I’m pretty excited–it will be nice to present such a positive project to the community! Thanks so much!  -Denise

Heavy Metals, Soil + Kid’s Brains

11 May


I write a newsletter for work, and I’m dedicating this week’s to Ansley:  The steward of our soil! Click here to read more about heavy metal pollution.  Thanks!  -Denise


Sunflowers . .. maybe!

11 May

snipped sunflower seed pack picI and a few kids planted sunflowers seeds along the fence next to the slide a couple of weekends ago (on Sunday, April 21).  The seeds were pretty old, but a few seem to have made it — I’ve seen 3 coming up so far and I heard one successful seedling was transplanted yesterday.  Try not to stomp on them!

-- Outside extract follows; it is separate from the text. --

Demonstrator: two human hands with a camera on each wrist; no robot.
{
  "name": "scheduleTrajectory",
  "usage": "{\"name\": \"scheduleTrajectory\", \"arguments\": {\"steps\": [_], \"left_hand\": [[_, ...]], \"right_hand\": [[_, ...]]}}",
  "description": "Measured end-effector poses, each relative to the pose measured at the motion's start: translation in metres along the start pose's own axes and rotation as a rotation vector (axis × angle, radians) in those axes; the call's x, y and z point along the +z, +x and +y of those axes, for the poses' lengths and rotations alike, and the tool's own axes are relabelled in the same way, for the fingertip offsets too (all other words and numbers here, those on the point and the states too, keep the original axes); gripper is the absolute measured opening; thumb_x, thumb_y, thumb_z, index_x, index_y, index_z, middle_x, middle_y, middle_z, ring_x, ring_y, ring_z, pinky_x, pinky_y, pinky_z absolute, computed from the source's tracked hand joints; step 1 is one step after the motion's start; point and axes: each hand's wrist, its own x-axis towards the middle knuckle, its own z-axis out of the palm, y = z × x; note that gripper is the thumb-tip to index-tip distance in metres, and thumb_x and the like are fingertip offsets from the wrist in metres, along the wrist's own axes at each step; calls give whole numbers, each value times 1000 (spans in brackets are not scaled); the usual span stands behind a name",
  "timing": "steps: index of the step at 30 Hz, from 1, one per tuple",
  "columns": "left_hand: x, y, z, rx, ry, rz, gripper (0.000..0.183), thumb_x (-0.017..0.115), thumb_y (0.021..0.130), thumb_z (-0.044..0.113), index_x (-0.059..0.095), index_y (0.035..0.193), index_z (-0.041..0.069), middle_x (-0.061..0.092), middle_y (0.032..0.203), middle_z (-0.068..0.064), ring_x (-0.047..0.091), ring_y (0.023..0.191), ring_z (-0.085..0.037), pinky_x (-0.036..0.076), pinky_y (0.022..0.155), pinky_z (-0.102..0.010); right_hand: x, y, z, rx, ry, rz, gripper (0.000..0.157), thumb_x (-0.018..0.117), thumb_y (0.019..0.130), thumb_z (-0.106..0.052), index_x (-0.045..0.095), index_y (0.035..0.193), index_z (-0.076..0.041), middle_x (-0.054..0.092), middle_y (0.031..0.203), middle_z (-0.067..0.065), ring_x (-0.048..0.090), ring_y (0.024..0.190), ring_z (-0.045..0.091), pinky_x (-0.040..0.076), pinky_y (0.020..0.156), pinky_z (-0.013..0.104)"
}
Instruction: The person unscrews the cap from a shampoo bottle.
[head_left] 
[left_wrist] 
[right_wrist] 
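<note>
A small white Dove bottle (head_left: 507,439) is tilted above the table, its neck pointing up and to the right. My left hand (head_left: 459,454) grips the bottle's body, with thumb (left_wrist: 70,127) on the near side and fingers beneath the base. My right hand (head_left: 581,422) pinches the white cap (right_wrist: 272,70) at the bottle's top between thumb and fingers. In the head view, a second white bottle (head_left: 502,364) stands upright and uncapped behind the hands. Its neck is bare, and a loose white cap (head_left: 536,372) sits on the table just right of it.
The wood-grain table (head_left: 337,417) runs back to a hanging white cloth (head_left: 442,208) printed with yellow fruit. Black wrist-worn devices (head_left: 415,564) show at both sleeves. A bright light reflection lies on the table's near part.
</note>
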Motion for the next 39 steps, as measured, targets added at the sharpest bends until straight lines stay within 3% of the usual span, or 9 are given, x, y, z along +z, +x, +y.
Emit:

Not only would they create a pretty visual wall between the slide and the parking lot if they grow — they can get 7 to 10 feet tall! — but they may help our soil.  The New York Times had an article last year about a garden up in the Bronx — La Finca del Sur — that is experimenting with using sunflowers to pull heavy metal contaminants like mercury and lead from their garden’s polluted soil.  Our soil has somewhat elevated lead levels based on tests (see results below) some parents had done on soil in what is now the slide area  and the shady strip between the sidewalk and 230 Jay Street by a program at Brooklyn College a few years back).  This is why we try to keep the soil covered with grass or mulch, and why we want to make sure we don’t throw soil from the ground into our vegetable beds.  We tested the soil in our vegetable beds again, and the lead level hasn’t changed much from last year, though some others have  (our contact at Brooklyn College soil testing program says the changes aren’t worrisome):

Learn more about the soil test results here.

See play area soil test results from 2011 below:

We’ll be transplanting and spreading any mulch we have on Sunday afternoon — all those tomato and cucumber seedlings that are growing out of their pots . . . though unfortunately not in my apartment . . . The snap peas, lettuces, and radishes outside are really growing!